Orbital Data Centers Have a Silicon Problem Nobody Is Pricing

Last week, SpaceX unveiled AI1: a first-generation orbital data center satellite with a wingspan wider than a 747 and a 110-square-meter radiator, announced the same week as the company’s IPO. The FCC filing behind it contemplates a constellation of up to a million satellites. NVIDIA announced space-rated versions of its accelerated computing platforms at GTC in March. Elon Musk has predicted that within five years, more AI compute will be launched annually than the cumulative total operating on Earth. Take that forecast however you like; the capital behind it is real.

The public debate has settled into two camps. The bulls point at free solar power and an infinite heat sink. The bears point at launch costs and the impossibility of sending a technician to swap a failed board at 550 kilometers. Both camps are arguing about the right things: power, thermal, economics, serviceability.

But there’s a line item missing from almost every analysis I’ve read, and it happens to be the one I’ve spent the last several years pricing: what the space radiation environment does to commercial silicon, what it costs to find out, and where the uncertainty actually bites.

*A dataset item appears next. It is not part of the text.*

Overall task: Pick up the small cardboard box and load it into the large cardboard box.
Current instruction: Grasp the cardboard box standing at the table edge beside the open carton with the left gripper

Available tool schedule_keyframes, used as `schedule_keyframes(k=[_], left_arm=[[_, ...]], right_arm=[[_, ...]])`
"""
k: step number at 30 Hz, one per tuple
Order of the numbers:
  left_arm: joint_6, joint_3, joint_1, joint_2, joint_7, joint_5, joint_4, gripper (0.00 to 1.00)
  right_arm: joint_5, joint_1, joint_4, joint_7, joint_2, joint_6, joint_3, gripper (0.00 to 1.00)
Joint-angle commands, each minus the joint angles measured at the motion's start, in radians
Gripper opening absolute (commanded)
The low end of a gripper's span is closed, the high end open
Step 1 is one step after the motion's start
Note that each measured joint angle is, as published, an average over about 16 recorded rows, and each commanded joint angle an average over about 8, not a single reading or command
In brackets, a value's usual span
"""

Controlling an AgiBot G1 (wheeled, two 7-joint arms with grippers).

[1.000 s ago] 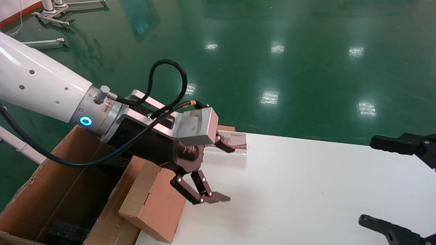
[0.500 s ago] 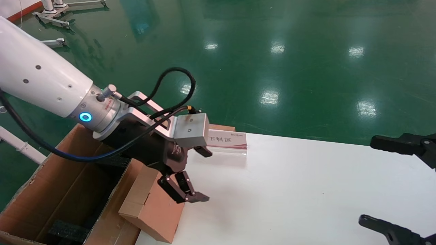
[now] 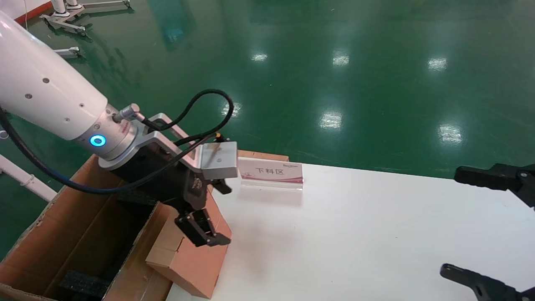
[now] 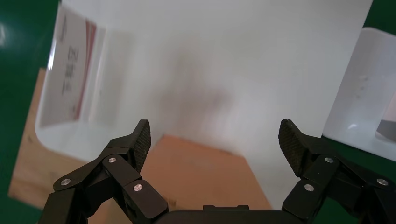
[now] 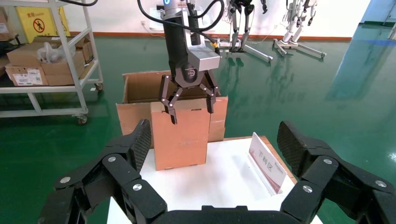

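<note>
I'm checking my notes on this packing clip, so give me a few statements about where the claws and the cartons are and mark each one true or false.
1. The left claw is open and sits over the small cardboard box. True.
2. The small cardboard box already lies inside the large cardboard box. False: it stands on the edge of the white table, beside the big carton.
3. The left claw is clamped on the small cardboard box and holds it in the air. False: its jaws are spread and the carton rests on the table.
4. The right claw is open and holds nothing. True.
5. A sign card stands on the table. True.
</note>
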Motion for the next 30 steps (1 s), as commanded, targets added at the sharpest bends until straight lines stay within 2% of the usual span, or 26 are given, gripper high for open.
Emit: schedule_keyframes(k=[1,14,30], left_arm=[[-0.001,0.029,-0.015,-0.005,-0.010,0.003,0.000,1.00],[0.000,0.227,-0.142,0.031,-0.147,0.074,-0.002,1.00],[-0.005,0.440,-0.269,0.103,-0.384,0.032,-0.001,1.00]], right_arm=[[0.000,0.000,0.000,0.000,0.000,0.000,0.000,1.00],[0.001,0.000,0.000,-0.001,0.000,0.000,-0.001,1.00],[0.001,0.000,0.000,-0.001,0.001,0.001,-0.002,1.00]])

I lead product strategy for radiation-tolerant microelectronics: memory, processing, and storage flying on defense and commercial space programs across the major primes. My job, reduced to one sentence, is deciding which silicon can be trusted in orbit and what it takes to earn that trust. So I read the orbital compute roadmaps with a specific question in mind, and what I see is an industry pricing every constraint except the one my field spends entire careers managing.

Let me be precise about the environment, because overstating it is how credibility dies with the people who know better.

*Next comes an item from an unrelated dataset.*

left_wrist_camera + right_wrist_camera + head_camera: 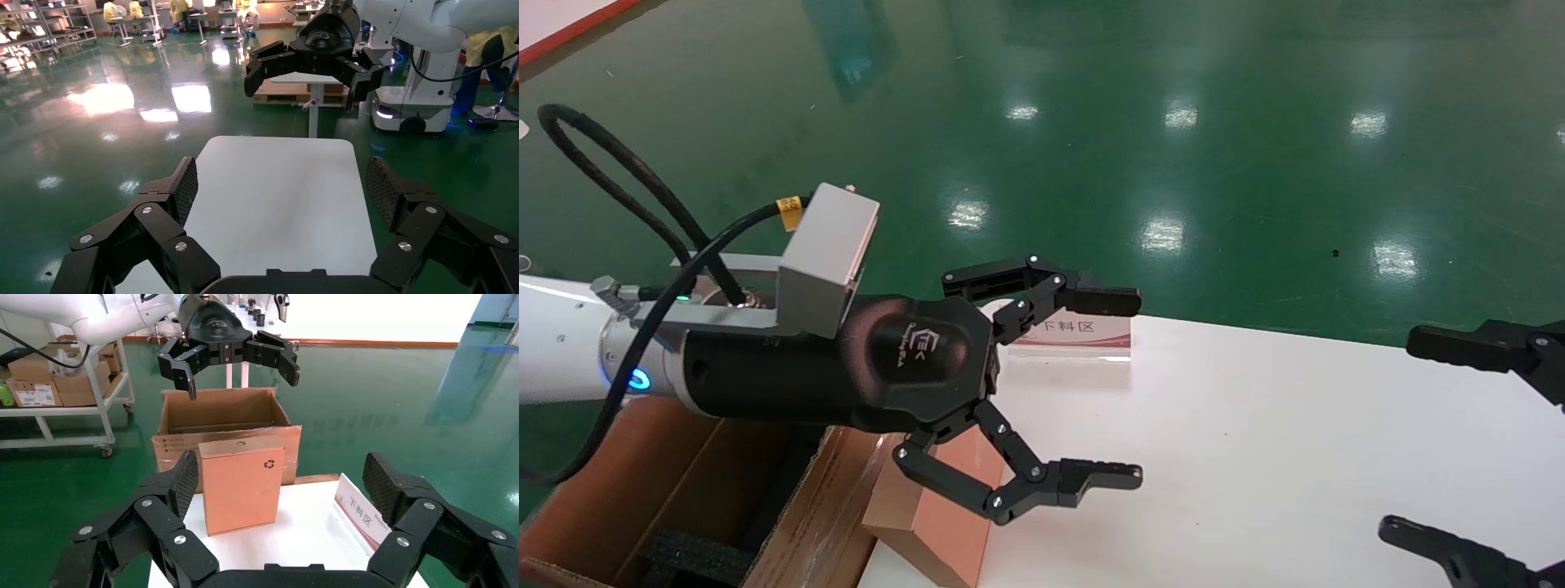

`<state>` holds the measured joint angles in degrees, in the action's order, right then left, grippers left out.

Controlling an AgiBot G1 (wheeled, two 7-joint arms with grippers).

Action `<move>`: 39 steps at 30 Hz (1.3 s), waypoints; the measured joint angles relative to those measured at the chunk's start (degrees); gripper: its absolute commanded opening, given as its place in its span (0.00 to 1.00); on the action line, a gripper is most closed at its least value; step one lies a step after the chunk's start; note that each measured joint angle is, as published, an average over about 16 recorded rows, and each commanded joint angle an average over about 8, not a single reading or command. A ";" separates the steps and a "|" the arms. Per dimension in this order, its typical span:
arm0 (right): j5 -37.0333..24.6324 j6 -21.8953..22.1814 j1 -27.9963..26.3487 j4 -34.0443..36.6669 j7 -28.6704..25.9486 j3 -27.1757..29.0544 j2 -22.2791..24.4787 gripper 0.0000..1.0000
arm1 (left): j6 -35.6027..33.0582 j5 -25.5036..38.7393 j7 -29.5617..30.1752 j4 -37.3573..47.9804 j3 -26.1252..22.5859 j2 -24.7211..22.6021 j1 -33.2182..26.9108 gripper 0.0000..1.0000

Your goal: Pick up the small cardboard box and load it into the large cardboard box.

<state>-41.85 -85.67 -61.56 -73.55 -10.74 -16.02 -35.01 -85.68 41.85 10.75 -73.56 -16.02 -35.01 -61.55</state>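
The small cardboard box [936, 510] stands upright near the left edge of the white table [1295, 449]; in the right wrist view [242, 484] its recycling symbol shows near a top corner. The large cardboard box [682, 482] sits just past that edge, open, with black foam [695, 555] inside, and it shows behind the small box in the right wrist view [220, 416]. My left gripper [1128, 386] hangs open and empty above the small box, apart from it. My right gripper [1406, 433] is open and empty over the table's right side, facing the small box.
A white-and-red sign card [1075, 331] stands at the table's far edge, beside the small box [361, 511]. Shiny green floor surrounds the table. A white cart [55, 386] with cartons stands beyond the large box.
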 measured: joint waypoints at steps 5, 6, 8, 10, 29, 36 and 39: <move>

A 550-kilometer, mid-inclination orbit inside a spacecraft structure is the gentlest neighborhood in space. The dose environment is dominated by trapped protons and the South Atlantic Anomaly. Total ionizing dose over a five-year life, behind even incidental shielding, lands in low-kilorad territory that plenty of commercial silicon tolerates. If TID were the whole problem, this essay would not need to exist.

The residual problem, the one that does not shield away, is single-event effects. Galactic cosmic ray heavy ions arrive with energies that make shielding a losing proposition, and when one transits a transistor, things happen: a single-event upset flips a bit, a single-event functional interrupt hangs a controller until reset, and a single-event latch-up creates a parasitic short that destroys a device unless power is cycled fast enough. That last one matters because it is not graceful attrition. It is a permanent, sometimes cascading, hardware loss.

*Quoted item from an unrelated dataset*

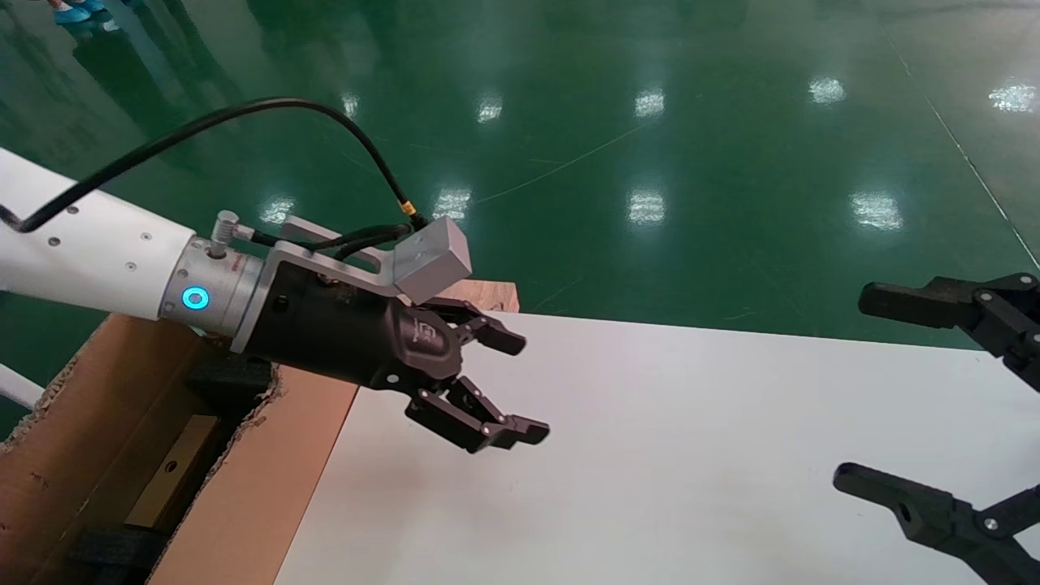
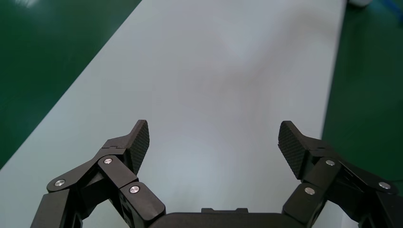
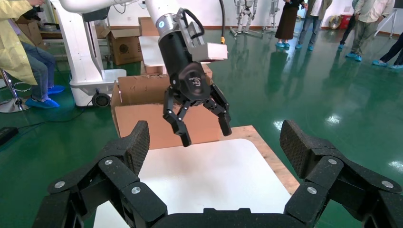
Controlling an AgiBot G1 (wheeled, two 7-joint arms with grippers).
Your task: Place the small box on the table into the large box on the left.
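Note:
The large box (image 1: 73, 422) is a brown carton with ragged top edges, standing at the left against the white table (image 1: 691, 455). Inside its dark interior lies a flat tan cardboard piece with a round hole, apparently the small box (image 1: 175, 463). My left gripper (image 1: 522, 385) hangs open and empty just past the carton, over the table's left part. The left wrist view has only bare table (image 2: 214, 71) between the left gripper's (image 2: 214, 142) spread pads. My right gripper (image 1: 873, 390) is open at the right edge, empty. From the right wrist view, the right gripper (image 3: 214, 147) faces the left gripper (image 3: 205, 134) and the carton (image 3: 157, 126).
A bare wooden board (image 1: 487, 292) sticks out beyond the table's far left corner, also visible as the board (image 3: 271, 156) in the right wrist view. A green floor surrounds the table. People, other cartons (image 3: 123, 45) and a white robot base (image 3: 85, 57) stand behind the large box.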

And modern advanced-node silicon is, by design, more exposed to this class of problem, not less. Every process shrink reduces the charge that defines a stored bit, which reduces the energy a particle needs to flip it. The highest-density memory, the HBM stacks and high-speed DRAM that make an AI accelerator an AI accelerator, is the most sensitive silicon on the manifest. Terrestrial operators already see the preview at sea level: large-scale DRAM field studies have long traced a fraction of memory errors to particle strikes, and the hyperscalers’ silent data corruption work shows what uncharacterized silicon failure modes do to a fleet at scale, all under a full atmosphere of shielding. On orbit, the particle flux driving the strike-induced share of those failures rises by orders of magnitude.

Here is where the launch revolution genuinely changes the calculus, and it deserves a fair hearing. A fully reusable heavy-lift vehicle delivering on the order of a hundred-plus tonnes per flight makes mass cheap in a way the space industry has never experienced. Cheap mass buys real radiation margin: thicker structure eats trapped-proton dose, generous TID margins become nearly free, redundant strings cost kilograms instead of programs, latch-up-tolerant power architectures can afford the extra circuitry, and the radiators can be as big as the thermal engineers want.

What cheap mass does not buy is protection from cosmic ray heavy ions. Stopping GCR takes not millimeters of aluminum but something closer to meters of material, and the shielding math gets perverse before it gets better: high-Z shielding struck by high-energy particles produces secondary particle showers that can raise the effective upset rate behind the shield. The materials science answer (graded-Z stacks, hydrogen-rich layers) helps at the margins and matters for crewed vehicles, but no commercially sane mass budget shields an AI accelerator out of the heavy-ion environment. Starship changes what mass can buy. It does not change what mass cannot buy.

Now the argument a sharp reader is already composing: AI accelerators are economically obsolete in two or three years regardless of radiation. If the fleet is being deorbited and replaced on a fast cadence for compute-economics reasons, radiation-driven attrition does not need to be precisely characterized. It just needs to stay below the obsolescence line. Crude bounds plus margin may suffice.

This is a genuinely strong argument and I will concede most of it for the workload it fits: stateless, retryable inference on independent nodes, where a crashed job restarts and a dead node is a line item. If that is the whole business, the disposability model covers a lot of sins.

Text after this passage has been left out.